→ **Goal of the exercise**
Say the number of lines holding the word "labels" in the data, and leave out everything else.

**** Task input

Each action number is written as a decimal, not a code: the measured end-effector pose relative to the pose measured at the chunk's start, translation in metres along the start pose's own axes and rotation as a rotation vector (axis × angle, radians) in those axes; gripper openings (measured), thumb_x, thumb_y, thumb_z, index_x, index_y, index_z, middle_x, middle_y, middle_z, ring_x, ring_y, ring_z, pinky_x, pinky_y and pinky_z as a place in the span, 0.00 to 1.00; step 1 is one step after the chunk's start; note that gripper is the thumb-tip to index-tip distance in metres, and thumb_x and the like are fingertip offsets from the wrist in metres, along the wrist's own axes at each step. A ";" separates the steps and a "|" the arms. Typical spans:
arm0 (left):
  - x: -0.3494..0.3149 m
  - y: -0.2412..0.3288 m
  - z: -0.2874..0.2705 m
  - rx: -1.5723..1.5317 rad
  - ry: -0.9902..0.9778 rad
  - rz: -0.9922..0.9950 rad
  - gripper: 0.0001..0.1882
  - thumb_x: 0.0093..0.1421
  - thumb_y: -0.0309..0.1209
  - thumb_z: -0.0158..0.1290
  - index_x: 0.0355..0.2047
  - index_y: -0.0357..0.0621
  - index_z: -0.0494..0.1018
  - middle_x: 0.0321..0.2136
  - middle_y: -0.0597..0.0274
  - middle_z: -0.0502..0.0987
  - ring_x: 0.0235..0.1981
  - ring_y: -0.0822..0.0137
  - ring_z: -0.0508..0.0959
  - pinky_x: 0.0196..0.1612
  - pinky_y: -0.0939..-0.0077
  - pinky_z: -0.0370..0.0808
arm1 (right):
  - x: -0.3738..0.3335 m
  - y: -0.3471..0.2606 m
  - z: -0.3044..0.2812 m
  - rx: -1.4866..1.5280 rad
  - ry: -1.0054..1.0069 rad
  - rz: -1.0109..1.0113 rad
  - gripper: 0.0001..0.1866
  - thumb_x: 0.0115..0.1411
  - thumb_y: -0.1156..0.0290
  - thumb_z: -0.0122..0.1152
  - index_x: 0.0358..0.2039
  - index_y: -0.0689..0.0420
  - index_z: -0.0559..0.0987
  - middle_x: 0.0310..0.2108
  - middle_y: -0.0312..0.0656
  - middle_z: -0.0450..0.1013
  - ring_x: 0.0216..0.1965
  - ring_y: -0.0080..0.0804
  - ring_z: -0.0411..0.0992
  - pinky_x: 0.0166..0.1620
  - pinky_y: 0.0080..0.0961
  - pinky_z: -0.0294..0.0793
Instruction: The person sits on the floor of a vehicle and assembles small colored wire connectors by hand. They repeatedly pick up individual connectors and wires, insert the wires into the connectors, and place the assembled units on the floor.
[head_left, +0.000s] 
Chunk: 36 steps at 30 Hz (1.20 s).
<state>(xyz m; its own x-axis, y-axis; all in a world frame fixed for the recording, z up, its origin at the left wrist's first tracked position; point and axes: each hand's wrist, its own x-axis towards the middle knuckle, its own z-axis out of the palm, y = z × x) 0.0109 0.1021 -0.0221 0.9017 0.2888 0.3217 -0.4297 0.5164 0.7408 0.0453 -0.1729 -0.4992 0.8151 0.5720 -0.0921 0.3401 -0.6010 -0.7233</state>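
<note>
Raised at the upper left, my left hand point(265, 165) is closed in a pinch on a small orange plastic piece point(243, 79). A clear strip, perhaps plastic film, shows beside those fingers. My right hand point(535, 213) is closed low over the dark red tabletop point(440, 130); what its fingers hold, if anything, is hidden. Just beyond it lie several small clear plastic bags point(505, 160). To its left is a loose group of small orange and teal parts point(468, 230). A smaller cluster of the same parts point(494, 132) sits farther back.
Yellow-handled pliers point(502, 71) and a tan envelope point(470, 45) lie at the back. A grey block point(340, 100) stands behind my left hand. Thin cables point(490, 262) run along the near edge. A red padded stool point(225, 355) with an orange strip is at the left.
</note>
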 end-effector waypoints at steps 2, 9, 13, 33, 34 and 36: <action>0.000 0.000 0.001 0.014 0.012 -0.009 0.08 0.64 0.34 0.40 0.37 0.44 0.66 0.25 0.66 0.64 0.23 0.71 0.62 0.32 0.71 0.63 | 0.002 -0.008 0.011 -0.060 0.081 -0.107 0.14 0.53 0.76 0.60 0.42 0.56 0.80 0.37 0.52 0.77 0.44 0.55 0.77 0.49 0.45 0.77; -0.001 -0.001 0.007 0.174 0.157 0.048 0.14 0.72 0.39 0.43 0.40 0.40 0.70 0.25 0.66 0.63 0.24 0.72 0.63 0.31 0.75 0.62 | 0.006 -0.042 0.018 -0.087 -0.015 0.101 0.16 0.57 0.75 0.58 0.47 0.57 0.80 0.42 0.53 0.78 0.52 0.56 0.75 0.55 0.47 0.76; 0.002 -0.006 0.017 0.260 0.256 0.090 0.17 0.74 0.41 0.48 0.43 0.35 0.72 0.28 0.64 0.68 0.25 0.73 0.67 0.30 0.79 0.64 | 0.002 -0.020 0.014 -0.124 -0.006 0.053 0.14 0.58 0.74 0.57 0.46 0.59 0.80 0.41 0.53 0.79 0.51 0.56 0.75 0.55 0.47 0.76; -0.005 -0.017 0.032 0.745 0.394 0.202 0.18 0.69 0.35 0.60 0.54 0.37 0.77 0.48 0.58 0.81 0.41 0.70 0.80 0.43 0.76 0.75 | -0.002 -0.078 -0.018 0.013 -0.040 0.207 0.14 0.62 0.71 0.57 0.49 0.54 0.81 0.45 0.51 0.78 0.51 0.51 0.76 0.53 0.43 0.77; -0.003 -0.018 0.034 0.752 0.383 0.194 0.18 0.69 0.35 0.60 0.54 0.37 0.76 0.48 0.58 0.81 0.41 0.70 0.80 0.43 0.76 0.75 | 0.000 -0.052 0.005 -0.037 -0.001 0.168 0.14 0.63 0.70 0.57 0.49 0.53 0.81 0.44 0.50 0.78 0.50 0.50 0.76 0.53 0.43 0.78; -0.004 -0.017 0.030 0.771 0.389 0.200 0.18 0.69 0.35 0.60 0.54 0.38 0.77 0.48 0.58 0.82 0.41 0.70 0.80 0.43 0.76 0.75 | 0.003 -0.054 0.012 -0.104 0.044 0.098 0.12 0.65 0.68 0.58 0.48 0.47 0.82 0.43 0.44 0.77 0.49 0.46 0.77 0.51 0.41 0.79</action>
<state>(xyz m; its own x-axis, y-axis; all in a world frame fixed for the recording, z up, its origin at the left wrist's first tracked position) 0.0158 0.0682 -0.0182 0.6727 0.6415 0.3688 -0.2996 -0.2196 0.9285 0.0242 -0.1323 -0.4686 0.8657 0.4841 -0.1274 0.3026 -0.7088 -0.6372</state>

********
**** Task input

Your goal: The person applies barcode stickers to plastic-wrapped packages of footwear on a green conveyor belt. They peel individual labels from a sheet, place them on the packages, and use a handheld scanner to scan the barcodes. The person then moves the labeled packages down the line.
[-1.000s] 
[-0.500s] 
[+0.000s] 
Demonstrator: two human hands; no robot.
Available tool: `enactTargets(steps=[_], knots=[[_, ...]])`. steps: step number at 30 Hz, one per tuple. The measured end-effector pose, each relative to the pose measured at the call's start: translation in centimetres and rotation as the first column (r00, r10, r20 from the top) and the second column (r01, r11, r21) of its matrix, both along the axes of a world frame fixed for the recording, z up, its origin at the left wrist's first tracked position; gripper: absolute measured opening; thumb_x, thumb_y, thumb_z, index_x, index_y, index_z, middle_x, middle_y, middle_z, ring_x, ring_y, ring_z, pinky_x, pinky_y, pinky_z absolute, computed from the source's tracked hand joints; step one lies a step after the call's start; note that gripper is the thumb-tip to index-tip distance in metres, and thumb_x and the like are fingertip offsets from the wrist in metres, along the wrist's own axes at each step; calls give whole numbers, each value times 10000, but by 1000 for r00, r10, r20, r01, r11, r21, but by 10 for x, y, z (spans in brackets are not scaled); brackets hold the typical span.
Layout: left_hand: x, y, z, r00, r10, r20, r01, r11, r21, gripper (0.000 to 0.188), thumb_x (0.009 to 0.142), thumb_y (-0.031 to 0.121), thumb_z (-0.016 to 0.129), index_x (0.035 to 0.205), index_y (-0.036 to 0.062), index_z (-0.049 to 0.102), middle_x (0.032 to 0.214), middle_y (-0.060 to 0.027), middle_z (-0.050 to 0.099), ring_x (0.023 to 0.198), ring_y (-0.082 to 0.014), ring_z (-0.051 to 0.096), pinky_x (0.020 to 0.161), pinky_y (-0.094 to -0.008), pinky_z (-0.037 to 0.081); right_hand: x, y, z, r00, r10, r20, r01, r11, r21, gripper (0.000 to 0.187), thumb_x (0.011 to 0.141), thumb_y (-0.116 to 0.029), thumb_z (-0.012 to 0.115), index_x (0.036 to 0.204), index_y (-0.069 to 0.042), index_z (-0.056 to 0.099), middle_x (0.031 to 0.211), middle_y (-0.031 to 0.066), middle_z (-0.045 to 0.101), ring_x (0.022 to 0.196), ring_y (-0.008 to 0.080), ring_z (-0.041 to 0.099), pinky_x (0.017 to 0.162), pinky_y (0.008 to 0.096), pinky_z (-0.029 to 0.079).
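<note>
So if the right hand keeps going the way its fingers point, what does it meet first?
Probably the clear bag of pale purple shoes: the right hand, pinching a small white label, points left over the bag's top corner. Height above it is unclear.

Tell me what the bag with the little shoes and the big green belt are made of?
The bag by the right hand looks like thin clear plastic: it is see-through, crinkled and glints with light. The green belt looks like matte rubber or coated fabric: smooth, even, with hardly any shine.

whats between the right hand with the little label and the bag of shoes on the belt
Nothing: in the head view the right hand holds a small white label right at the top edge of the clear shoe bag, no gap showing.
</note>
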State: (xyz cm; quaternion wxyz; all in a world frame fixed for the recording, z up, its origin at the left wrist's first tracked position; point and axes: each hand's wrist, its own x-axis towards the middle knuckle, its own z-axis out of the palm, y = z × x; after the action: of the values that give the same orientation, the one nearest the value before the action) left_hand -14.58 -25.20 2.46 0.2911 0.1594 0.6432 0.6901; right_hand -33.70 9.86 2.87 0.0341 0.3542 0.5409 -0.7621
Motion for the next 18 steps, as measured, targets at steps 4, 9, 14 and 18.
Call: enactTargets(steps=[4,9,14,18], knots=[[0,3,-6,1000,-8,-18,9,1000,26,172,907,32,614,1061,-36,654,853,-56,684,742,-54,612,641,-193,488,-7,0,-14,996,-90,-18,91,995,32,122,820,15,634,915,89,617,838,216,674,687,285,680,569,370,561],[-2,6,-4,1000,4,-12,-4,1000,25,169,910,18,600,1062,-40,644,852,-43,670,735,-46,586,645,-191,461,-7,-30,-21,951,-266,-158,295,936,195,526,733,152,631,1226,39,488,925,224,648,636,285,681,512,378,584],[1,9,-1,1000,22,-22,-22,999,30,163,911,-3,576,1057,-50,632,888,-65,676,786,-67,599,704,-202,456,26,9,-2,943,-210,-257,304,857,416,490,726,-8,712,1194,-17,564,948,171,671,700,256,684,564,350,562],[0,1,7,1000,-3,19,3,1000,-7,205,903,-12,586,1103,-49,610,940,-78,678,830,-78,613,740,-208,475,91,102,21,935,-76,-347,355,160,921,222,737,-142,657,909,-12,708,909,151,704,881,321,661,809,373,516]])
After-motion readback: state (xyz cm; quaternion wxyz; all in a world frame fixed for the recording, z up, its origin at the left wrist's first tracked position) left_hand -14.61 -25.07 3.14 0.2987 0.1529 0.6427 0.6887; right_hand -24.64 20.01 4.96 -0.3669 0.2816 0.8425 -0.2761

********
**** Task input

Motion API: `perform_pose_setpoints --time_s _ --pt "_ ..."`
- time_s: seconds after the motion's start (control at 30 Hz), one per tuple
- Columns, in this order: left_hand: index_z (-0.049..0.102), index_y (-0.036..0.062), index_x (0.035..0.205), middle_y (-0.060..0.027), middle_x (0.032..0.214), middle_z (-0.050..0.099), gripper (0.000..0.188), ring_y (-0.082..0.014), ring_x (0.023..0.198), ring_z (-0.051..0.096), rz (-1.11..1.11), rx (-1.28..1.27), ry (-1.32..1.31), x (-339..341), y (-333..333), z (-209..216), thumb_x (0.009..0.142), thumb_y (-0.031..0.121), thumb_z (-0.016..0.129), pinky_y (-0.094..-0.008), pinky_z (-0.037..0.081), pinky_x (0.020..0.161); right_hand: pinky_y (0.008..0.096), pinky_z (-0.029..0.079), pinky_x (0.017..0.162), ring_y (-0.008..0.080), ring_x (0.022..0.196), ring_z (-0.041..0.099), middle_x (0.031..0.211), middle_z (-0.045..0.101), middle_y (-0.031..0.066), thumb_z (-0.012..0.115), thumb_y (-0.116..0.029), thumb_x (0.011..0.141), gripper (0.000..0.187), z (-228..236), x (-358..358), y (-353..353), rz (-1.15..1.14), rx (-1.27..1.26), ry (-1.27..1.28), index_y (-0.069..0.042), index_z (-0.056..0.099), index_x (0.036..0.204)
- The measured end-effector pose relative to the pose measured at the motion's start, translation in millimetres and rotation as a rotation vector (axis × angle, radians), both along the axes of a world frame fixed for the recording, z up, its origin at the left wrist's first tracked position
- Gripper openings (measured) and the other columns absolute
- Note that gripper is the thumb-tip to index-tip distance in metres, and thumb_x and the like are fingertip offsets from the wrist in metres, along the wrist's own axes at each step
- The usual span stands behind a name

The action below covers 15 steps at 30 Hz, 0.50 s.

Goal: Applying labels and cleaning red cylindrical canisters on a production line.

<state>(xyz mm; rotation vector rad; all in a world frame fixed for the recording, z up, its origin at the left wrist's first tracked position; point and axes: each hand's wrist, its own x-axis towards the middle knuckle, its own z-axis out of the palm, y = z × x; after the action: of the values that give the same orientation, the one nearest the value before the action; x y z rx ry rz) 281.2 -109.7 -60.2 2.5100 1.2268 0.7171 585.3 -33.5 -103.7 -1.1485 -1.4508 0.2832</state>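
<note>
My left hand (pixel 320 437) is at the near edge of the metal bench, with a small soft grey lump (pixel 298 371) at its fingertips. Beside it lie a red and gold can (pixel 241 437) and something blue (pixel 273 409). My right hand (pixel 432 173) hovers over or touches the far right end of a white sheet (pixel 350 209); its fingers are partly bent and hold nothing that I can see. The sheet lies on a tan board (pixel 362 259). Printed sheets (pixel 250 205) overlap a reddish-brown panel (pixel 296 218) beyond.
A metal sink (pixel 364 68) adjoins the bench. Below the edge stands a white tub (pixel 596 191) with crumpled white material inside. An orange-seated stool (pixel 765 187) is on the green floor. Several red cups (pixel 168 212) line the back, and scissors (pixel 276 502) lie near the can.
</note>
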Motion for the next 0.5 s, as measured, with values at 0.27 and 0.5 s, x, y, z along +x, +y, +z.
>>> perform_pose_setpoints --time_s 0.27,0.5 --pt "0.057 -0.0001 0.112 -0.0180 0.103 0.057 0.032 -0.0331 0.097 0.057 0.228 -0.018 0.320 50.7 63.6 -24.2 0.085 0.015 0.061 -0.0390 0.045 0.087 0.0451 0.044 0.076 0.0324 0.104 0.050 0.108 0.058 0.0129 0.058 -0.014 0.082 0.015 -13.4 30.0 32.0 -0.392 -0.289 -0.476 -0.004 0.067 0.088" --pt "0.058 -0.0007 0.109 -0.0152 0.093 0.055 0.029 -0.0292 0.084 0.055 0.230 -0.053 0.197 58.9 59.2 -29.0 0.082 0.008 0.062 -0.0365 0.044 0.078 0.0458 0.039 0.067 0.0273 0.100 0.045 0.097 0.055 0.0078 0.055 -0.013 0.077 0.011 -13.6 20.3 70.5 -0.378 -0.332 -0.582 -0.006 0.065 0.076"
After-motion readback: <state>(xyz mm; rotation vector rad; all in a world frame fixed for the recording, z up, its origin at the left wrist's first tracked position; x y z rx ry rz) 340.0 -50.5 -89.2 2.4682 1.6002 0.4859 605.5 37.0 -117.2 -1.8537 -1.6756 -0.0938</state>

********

→ **Written response**
2